1 John 3:20. Heart condemn.—There are always sensitive souls, who are much too ready to think evil of themselves, and distress themselves with their evil-thinking. Better never attempt to appraise our own spiritual life and progress; leave it with God, and bend all attention on further progressing.
1 John 3:22. Whatsoever we ask.—Not whatsoever anybody asks. The promise is limited to those who are in the full privilege, power, and holiness of sonship. We receive because we are the Father’s children.
1 John 3:23. His commandment.—One but inclusive, so as to appear as two. Believe.—Not by a mere act of faith, but by a continuous daily trusting, which kept up vital relations. Love one another.—The certain outward sign of our loving and trusting Christ.
1 John 3:24. Dwelleth in Him.—Better use St. John’s favourite word “abideth.” Spirit.—Which St. Paul represents as the “earnest” and the “seal.” “The Spirit Himself beareth witness with our spirit, that we are children of God.”

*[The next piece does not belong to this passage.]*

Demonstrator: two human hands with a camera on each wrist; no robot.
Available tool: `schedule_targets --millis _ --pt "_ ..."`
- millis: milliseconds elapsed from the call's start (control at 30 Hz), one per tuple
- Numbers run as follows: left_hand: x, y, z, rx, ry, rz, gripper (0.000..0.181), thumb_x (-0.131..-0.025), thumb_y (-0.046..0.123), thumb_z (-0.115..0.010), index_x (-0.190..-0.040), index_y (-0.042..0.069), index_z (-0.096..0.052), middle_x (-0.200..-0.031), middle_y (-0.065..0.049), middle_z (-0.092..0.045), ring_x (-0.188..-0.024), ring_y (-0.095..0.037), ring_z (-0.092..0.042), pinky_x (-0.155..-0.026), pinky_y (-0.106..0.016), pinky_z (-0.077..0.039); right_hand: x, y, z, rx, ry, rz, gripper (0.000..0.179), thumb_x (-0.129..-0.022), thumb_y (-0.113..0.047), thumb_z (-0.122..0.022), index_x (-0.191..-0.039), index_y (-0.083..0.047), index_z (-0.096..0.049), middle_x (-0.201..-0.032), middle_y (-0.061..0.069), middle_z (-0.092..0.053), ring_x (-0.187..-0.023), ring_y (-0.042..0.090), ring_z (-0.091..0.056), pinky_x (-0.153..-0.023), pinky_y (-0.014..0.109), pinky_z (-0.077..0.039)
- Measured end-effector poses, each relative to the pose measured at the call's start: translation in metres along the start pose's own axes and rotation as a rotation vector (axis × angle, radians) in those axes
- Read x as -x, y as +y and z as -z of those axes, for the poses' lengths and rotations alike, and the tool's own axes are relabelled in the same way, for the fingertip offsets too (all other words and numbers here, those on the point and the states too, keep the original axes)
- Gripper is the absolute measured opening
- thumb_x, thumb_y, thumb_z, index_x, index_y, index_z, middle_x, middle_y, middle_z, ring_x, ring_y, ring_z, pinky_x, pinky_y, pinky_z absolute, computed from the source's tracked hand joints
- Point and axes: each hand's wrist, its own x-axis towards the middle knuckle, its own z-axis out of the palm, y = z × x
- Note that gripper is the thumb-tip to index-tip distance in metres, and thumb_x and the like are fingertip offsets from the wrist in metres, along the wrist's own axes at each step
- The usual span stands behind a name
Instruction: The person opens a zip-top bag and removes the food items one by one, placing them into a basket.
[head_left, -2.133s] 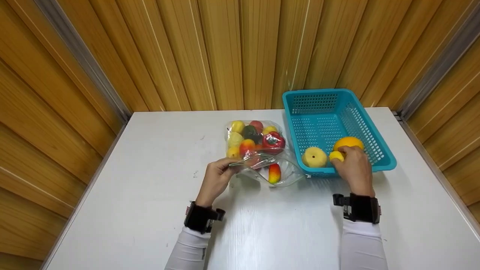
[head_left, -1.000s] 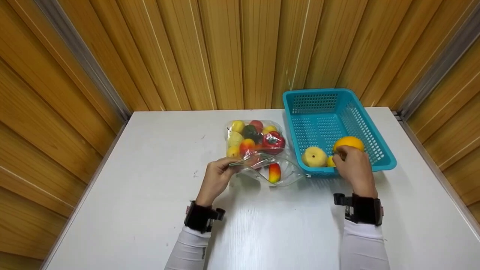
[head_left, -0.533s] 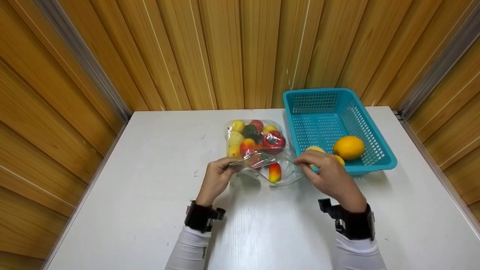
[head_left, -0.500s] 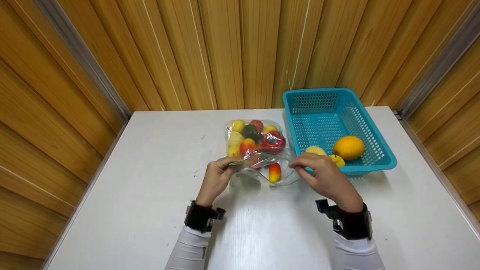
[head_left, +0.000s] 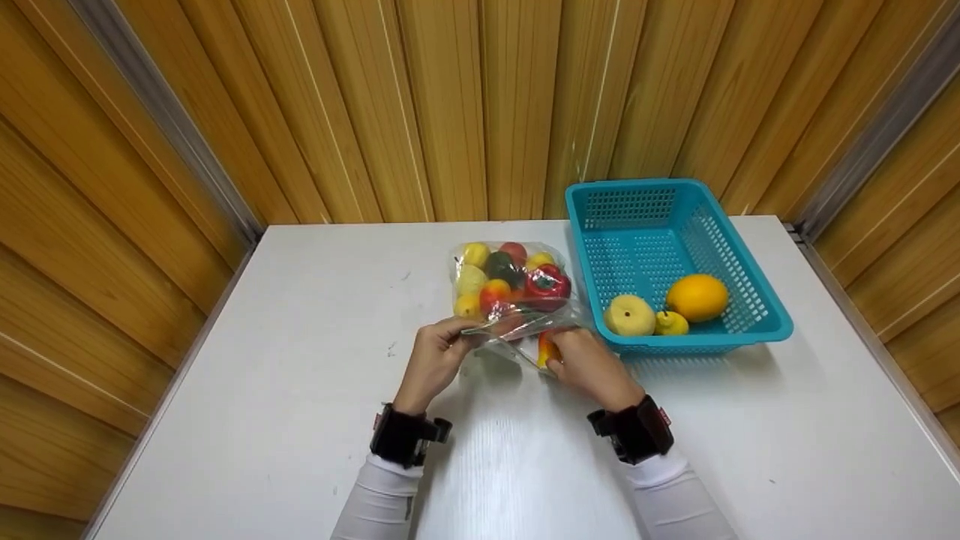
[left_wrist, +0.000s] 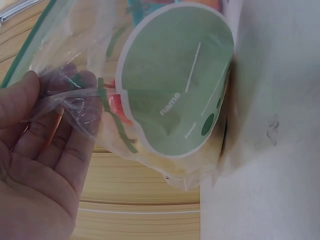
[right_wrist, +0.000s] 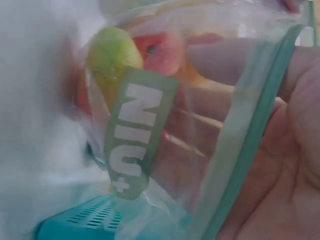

MAIN HOMILETICS OF THE PARAGRAPH.—1 John 3:18-24
Assuring our Hearts.—Christian assurance, the confidence that we have passed from death unto life, the restfulness of knowing that we are reconciled to God, and are in a gracious standing with Him, is not only desirable, it is even necessary, if we are to live earnest Christian lives, free from the fret and worry of a continual uncertainty. It is not “a point we should long to know”; it ought not to “cost us anxious thought.” It should be a settled thing; the evidences should be clear and sufficient. It should keep a settled thing, for the evidences should be maintained, and should be effectively persuasive upon us day by day. And it must be fully understood that assurance is attainable. It is often sought in wrong ways, through some particular setting of belief, on some minor point of Christian truth, or through some definite phase of religious feeling. St. John delivers us from these mistaken ideas when he sets before us the true grounds on which our hearts may be assured before God.
I. We know that we have passed from death unto life, if we are living a life of active charity and service to others. Then there must have come a change over us; we must be other than our old selves. Everybody looks after his own interests first. Everybody except the man with the new life in Christ; and he looks after Christ’s interests first, other people’s interests next, and his own interests last. “He is not his own.” “To Him to live is Christ.” Or to put it in another form, the service of brotherhood is the satisfying proof of the sonship.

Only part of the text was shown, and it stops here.